1 tablespoon fresh lime juice
1 teaspoon ground cumin
1 (1-pound) pork tenderloin, trimmed, cut into 1/2-inch strips
Cooking spray
2 cups julienne-cut red bell pepper, (about 1 medium)
2 cups julienne-cut green bell pepper, (about 1 medium)
1 cup thinly sliced onion
3 garlic cloves, minced
1 tablespoon low-sodium soy sauce
1 teaspoon sugar
8 (8-inch) low-fat flour tortillas
1 1/2 cups diced mango (about 1)
1/4 cup fat-free sour cream

Preparation

Combine juice, cumin, and pork in a medium bowl, tossing well to coat. Let stand 5 minutes.

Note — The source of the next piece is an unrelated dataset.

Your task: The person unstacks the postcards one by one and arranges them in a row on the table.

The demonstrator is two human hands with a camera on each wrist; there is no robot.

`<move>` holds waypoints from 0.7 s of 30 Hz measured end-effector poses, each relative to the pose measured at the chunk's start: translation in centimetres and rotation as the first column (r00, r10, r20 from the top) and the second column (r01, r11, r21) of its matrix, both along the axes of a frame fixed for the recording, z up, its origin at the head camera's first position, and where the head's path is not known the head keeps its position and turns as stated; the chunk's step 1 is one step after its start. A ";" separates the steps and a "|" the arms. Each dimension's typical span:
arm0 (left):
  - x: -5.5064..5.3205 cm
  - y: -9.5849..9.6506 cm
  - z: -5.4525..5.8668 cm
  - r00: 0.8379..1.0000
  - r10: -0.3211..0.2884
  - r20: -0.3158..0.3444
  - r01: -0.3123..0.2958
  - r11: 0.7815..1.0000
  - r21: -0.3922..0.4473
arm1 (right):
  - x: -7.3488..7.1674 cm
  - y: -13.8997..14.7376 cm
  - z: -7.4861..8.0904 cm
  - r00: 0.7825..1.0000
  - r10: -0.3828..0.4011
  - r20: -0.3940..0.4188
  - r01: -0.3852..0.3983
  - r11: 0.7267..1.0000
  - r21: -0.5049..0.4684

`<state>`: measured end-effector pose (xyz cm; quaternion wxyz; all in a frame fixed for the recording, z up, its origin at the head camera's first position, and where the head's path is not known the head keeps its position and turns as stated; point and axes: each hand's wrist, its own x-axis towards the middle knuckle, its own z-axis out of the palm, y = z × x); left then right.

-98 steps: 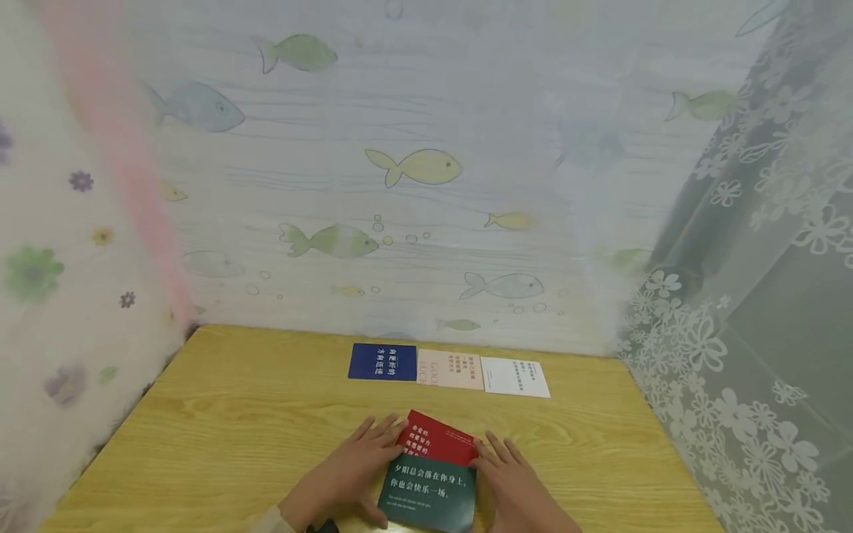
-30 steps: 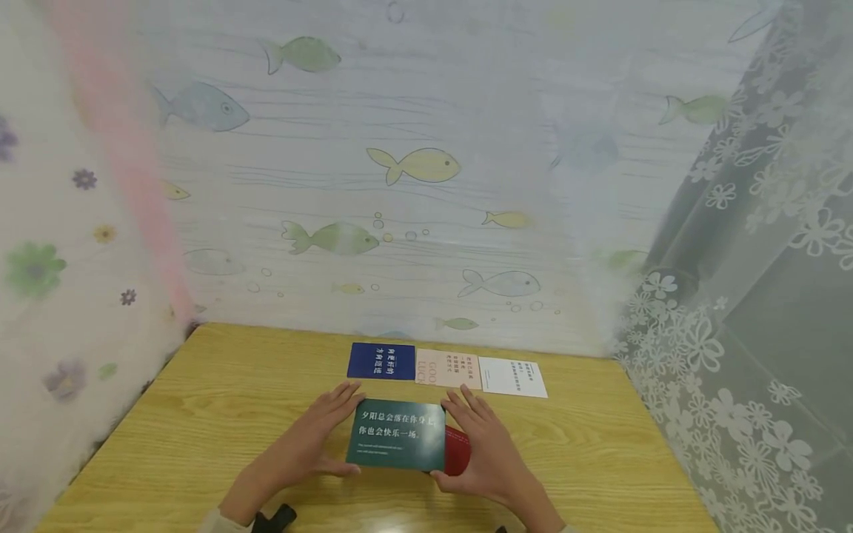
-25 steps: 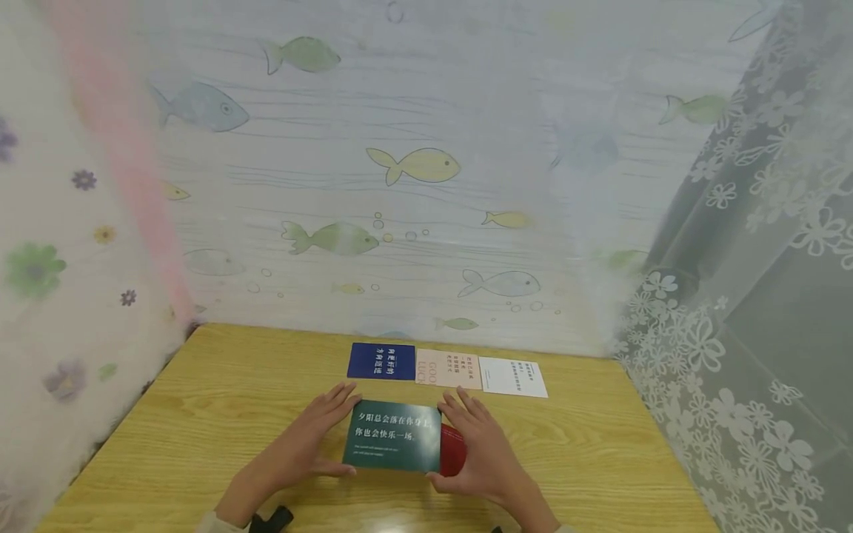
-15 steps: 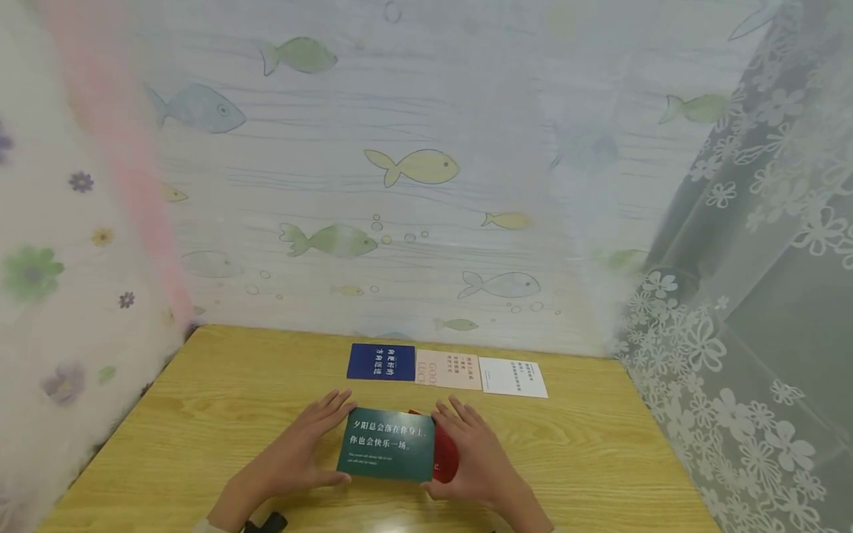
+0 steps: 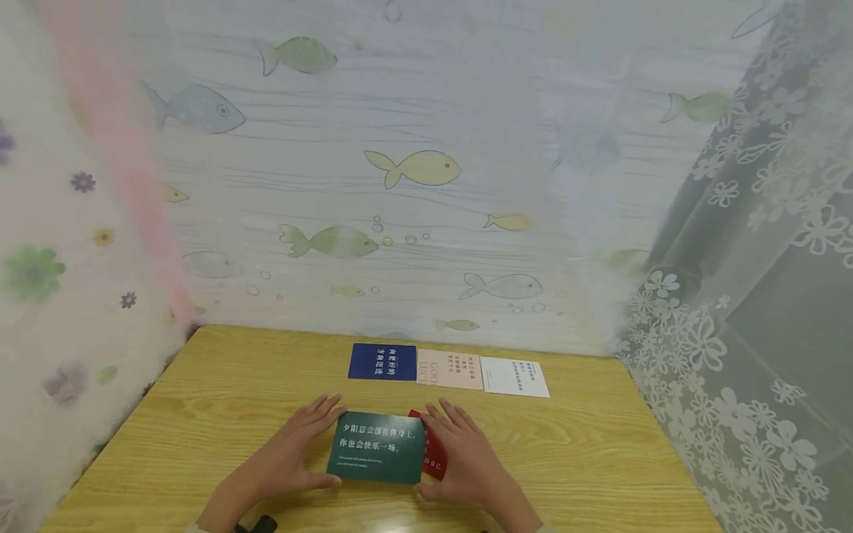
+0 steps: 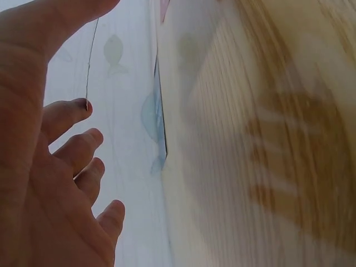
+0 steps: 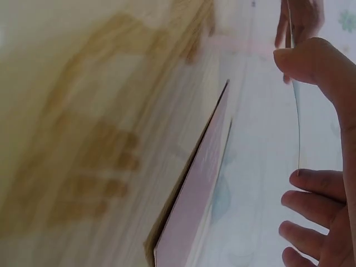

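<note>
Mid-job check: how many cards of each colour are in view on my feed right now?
Green card: 1, held between the left hand and right hand
Red card: 1, partly hidden behind the green one and the right hand
Blue card: 1
Pink card: 1
White card: 1
Total: 5

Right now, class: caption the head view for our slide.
Left hand and right hand hold a green card partly over a red card, three cards beyond.
</note>
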<state>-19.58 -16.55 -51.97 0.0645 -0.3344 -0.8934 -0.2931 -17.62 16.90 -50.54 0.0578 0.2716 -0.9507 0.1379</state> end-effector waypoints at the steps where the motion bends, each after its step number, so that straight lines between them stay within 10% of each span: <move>1: 0.0 -0.2 0.0 1.000 0.003 0.003 -0.003 1.000 0.001 | 0.0 -0.2 0.0 1.000 0.005 -0.004 -0.005 1.000 -0.004; 21: -0.1 -3.1 -0.7 0.988 0.092 0.122 -0.095 0.995 0.019 | -1.9 -3.8 -0.4 0.999 0.025 0.046 -0.027 0.998 0.053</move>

Heat a large nonstick skillet over medium-high heat. Coat pan with cooking spray. Add pork to pan; sauté 4 minutes or until done. Remove from pan.

Recoat pan with cooking spray. Add peppers and onion; cook 6 minutes or until tender. Add garlic and pork; cook for 1 minute. Add 1 tablespoon soy sauce and sugar; cook 1 minute. Remove from heat.

Warm the tortillas according to package instructions. Serve pork mixture with tortillas, mango, and sour cream.